= AIM OF THE EXERCISE =
From the listing below, retype exactly the line holding "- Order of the", the line holding "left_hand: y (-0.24", and the lines between them; skip everything else.

━━━━━━

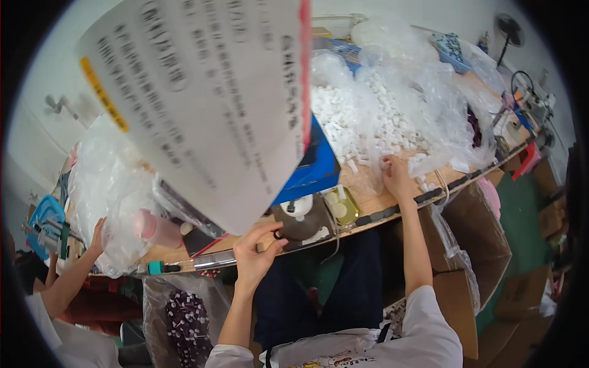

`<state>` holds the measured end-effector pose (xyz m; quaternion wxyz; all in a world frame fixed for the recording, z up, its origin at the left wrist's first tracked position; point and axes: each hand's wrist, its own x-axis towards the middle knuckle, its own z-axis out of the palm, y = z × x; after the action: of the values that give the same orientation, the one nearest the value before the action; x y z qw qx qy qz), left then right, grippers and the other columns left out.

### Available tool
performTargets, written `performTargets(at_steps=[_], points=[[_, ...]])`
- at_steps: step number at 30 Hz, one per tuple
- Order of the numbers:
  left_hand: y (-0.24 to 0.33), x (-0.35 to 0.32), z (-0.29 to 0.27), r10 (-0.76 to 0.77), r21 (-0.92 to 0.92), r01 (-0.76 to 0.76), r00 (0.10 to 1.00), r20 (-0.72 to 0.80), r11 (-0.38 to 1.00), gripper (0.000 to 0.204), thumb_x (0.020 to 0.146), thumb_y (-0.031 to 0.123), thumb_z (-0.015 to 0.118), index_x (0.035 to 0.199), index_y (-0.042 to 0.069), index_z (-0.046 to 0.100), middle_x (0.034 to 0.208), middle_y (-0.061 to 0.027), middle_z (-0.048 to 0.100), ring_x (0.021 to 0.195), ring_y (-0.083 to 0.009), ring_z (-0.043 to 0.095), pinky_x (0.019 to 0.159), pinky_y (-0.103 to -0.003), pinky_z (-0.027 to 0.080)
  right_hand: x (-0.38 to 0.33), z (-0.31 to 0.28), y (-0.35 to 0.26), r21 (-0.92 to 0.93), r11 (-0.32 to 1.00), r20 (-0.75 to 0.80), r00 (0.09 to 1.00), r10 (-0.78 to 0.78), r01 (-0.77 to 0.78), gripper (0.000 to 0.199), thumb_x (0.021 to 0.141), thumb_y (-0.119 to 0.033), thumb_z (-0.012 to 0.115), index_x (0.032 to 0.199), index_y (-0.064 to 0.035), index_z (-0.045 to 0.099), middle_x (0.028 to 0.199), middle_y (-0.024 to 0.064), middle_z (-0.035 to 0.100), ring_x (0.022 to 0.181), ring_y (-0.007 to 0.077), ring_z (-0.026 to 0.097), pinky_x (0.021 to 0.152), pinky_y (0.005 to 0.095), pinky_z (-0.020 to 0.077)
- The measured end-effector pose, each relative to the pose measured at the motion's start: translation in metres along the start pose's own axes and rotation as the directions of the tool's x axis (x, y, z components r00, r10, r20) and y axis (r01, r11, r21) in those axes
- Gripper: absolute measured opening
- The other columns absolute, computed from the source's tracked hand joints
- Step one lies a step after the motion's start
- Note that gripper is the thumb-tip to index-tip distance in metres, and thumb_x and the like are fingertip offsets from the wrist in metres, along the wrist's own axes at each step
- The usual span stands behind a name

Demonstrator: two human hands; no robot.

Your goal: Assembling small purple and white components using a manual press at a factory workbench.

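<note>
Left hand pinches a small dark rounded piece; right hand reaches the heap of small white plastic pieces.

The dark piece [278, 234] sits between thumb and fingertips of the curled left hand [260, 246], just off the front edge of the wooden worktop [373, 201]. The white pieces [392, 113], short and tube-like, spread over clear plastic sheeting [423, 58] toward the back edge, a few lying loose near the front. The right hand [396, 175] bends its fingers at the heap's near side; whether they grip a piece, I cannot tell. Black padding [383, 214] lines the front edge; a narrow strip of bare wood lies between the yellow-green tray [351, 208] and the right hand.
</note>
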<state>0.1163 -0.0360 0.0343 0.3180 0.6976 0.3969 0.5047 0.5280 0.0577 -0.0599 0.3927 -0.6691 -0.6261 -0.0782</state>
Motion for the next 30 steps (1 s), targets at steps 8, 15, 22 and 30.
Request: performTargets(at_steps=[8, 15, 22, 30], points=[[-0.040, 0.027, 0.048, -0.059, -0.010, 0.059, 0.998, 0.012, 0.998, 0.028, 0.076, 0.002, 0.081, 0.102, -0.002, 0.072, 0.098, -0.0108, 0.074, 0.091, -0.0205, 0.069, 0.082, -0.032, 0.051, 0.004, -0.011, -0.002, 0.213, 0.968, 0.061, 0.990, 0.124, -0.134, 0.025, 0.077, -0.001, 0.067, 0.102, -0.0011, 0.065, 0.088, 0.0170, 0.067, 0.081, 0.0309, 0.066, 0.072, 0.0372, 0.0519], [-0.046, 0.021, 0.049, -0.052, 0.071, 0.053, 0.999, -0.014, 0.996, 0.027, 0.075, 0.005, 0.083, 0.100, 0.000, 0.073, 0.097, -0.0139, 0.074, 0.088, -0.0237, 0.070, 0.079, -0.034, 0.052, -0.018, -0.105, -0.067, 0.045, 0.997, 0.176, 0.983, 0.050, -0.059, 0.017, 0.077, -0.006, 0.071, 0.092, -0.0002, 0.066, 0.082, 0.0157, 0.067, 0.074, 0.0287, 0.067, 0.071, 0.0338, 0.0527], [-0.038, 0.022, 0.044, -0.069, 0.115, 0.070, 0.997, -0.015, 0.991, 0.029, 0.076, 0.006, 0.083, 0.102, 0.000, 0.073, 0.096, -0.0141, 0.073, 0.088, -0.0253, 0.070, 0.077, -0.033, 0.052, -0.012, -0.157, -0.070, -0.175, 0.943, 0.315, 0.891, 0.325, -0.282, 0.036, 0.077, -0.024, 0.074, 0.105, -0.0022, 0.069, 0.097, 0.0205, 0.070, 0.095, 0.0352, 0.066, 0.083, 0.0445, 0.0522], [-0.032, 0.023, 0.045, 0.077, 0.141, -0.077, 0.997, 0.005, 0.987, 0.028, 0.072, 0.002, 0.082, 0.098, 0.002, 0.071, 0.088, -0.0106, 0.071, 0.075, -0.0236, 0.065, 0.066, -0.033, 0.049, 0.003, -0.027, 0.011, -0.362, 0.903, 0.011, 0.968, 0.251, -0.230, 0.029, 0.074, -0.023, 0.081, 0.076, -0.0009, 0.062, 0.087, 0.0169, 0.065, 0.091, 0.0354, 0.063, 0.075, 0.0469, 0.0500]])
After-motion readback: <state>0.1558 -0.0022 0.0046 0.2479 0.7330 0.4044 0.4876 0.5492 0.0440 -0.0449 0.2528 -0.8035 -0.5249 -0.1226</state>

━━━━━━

= RESPONSE FOR THIS EXERCISE =
- Order of the numbers:
  left_hand: y (-0.24 to 0.33), x (-0.35 to 0.32), z (-0.29 to 0.27), r10 (-0.76 to 0.77), r21 (-0.92 to 0.92), r01 (-0.76 to 0.76), r00 (0.10 to 1.00), r20 (-0.72 to 0.80), r11 (-0.38 to 1.00), gripper (0.000 to 0.204), thumb_x (0.020 to 0.146), thumb_y (-0.031 to 0.123), thumb_z (-0.015 to 0.118), index_x (0.035 to 0.199), index_y (-0.042 to 0.069), index_z (-0.046 to 0.100), middle_x (0.034 to 0.208), middle_y (-0.061 to 0.027), middle_z (-0.048 to 0.100), ring_x (0.021 to 0.195), ring_y (-0.083 to 0.009), ring_z (-0.043 to 0.095), pinky_x (0.019 to 0.159), pinky_y (-0.103 to -0.003), pinky_z (-0.027 to 0.080)

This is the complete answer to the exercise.